[TASK DETAILS]:
The lines to extract run from the first line of the entries through the line that contains "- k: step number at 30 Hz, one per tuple"; reproduce exactly those lines and no others.

Source data
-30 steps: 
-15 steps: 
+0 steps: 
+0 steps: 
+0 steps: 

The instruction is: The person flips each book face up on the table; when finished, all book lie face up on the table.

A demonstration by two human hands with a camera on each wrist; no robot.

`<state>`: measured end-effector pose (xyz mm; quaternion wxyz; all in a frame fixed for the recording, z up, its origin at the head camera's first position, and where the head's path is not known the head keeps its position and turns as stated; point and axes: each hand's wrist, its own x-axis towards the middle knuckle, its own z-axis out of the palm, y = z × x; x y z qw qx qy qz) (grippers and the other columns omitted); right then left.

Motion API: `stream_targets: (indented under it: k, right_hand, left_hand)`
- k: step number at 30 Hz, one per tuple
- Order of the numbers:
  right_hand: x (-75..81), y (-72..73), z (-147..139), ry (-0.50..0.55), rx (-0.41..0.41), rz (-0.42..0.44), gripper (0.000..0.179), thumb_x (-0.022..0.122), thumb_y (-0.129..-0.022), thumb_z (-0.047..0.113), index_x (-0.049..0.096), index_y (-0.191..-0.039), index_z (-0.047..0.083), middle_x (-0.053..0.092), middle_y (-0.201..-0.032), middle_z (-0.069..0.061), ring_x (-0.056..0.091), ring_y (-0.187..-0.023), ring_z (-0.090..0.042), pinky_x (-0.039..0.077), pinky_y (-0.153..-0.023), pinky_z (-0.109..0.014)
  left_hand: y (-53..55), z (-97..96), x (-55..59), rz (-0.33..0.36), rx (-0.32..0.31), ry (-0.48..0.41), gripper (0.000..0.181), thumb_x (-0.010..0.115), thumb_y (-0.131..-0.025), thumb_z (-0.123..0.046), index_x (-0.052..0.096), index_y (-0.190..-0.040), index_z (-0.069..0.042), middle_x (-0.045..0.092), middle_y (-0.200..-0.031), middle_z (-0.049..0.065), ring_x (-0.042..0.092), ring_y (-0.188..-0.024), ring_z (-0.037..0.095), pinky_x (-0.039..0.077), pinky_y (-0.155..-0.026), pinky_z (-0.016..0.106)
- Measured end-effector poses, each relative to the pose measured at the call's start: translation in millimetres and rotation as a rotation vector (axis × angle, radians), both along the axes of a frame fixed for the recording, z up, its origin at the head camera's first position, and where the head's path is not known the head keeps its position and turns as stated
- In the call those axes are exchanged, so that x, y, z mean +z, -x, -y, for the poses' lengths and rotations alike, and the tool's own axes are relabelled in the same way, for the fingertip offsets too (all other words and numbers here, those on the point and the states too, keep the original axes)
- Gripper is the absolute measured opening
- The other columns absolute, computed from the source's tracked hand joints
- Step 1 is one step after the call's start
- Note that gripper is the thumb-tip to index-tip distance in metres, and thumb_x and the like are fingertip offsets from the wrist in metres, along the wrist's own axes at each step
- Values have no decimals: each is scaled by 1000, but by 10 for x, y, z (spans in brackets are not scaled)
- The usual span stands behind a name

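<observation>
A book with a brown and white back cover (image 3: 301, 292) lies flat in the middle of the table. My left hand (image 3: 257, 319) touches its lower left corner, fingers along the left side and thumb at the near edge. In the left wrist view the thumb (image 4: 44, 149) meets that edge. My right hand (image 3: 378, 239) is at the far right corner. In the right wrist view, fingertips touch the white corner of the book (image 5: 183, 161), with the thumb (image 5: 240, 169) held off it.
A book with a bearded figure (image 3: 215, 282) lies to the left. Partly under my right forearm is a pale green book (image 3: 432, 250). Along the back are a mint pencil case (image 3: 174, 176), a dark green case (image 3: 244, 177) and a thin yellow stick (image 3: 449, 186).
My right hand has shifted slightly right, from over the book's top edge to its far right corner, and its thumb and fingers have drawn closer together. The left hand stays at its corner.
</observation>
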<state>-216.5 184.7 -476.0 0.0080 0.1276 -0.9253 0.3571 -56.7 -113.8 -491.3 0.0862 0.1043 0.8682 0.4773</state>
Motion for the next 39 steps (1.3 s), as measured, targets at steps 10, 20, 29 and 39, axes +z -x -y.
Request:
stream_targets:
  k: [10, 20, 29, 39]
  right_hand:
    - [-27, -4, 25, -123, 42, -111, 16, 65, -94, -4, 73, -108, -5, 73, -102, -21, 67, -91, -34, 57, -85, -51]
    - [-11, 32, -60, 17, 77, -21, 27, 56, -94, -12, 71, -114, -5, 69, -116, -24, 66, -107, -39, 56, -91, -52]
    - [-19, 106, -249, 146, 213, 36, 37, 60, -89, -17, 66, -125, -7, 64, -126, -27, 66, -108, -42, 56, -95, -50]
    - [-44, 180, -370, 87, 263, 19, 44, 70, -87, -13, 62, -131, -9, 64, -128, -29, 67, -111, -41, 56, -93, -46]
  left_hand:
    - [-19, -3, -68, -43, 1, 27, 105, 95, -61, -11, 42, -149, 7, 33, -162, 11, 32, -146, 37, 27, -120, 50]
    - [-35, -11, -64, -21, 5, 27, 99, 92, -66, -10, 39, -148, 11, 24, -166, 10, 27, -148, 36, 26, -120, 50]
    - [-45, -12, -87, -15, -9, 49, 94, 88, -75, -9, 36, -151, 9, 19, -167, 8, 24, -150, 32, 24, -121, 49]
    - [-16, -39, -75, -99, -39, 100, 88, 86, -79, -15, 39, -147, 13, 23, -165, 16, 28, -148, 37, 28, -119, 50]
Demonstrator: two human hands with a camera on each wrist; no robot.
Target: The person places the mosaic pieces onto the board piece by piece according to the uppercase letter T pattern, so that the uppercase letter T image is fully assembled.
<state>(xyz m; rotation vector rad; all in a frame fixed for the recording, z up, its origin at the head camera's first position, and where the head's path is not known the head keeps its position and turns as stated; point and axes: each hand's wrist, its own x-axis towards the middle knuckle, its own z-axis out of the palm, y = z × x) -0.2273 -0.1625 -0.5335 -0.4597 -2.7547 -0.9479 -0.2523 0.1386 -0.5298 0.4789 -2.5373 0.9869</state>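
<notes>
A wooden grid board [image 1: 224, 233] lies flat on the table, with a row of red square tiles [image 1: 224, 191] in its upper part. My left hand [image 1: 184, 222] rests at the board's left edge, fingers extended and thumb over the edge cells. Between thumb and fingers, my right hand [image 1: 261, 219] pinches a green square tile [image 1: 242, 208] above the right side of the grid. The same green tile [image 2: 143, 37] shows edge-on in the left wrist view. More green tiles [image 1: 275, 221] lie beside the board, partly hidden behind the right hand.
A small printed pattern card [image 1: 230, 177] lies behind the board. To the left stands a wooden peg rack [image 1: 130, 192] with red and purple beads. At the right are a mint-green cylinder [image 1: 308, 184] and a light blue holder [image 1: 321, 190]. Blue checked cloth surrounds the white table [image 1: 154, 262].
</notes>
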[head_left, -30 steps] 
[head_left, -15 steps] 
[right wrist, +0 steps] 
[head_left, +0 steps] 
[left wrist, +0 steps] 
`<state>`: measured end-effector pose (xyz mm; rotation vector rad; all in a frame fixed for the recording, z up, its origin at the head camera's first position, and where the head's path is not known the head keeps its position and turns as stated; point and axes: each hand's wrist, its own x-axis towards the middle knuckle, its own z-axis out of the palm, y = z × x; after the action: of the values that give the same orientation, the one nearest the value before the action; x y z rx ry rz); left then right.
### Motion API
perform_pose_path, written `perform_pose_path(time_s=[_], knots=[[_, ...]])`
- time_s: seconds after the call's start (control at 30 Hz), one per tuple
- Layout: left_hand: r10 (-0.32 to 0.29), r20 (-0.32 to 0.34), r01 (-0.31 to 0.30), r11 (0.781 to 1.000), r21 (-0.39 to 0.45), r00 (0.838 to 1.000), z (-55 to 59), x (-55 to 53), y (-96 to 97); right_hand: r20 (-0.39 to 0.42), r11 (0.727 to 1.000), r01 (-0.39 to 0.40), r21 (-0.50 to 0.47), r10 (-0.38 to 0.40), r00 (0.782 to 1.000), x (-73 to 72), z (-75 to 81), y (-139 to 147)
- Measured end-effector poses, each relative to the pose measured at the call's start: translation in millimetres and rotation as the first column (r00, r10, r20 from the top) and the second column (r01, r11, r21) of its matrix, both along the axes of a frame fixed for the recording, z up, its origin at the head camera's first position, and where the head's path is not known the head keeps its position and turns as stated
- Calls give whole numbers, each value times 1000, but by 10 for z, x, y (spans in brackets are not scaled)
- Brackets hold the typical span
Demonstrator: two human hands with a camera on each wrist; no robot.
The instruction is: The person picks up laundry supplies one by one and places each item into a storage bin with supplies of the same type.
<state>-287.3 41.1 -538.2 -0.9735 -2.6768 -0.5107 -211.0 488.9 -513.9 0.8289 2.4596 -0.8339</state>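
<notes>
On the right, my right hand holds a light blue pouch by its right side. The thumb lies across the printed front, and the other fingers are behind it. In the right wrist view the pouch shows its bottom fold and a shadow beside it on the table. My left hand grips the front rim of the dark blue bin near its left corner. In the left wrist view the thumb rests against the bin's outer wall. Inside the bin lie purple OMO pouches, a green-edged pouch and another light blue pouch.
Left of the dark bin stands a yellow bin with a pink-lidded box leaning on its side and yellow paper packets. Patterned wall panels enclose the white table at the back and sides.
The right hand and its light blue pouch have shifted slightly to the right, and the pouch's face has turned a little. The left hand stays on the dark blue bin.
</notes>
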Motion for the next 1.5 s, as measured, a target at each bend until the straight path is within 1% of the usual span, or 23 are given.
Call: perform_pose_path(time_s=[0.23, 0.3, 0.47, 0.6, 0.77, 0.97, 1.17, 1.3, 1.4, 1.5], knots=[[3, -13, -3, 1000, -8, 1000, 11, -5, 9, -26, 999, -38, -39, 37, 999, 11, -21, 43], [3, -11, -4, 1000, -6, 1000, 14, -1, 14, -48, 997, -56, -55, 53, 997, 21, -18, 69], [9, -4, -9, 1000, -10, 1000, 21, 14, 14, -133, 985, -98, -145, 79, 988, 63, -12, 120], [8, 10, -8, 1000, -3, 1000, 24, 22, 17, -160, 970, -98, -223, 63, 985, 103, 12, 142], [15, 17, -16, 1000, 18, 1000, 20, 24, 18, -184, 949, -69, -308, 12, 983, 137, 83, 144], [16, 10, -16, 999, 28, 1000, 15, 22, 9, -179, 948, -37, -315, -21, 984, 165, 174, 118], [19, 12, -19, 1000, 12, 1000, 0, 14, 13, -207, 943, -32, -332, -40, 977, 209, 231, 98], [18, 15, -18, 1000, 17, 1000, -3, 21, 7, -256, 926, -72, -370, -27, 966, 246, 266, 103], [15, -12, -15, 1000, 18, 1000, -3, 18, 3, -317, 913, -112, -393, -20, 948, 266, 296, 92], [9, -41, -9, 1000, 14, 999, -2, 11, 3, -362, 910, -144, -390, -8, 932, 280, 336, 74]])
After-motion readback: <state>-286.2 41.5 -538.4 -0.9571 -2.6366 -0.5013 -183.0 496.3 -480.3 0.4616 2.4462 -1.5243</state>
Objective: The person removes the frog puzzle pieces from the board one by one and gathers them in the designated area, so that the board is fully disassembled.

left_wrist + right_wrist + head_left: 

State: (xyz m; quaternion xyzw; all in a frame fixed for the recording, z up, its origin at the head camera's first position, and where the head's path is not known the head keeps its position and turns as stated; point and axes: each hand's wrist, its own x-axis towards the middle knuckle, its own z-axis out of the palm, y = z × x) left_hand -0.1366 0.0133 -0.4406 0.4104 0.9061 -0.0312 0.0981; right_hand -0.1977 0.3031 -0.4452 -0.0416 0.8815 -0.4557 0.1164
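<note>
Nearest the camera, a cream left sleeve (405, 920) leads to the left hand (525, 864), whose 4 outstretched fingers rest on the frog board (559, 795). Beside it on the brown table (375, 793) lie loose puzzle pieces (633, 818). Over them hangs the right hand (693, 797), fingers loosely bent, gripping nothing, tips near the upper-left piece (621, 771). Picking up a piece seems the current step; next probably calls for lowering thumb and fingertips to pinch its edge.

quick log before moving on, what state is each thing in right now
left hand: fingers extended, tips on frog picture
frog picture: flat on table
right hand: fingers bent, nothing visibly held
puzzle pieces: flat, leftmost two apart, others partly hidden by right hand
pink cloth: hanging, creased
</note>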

[THE ANSWER]:
-30 steps: 
-15 steps: 
+0 steps: 
+0 steps: 
+0 steps: 

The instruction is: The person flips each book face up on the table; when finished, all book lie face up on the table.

A demonstration by two human hands with a camera on each wrist; no robot.

`<state>`: measured end-effector pose (xyz mm; quaternion wxyz; all in a frame fixed for the recording, z up, its origin at the head camera's first position, and where the head's path is not known the head keeps its position and turns as stated; point and axes: each hand's wrist, its own x-axis towards the middle knuckle, its own z-axis out of the palm, y = z × x; x y z qw qx qy qz) (grippers and the other columns omitted); right then left.

Motion API: `stream_targets: (indented under it: k, right_hand, left_hand)`
- k: step number at 30 Hz, one per tuple

Nothing further is needed to complete the exercise.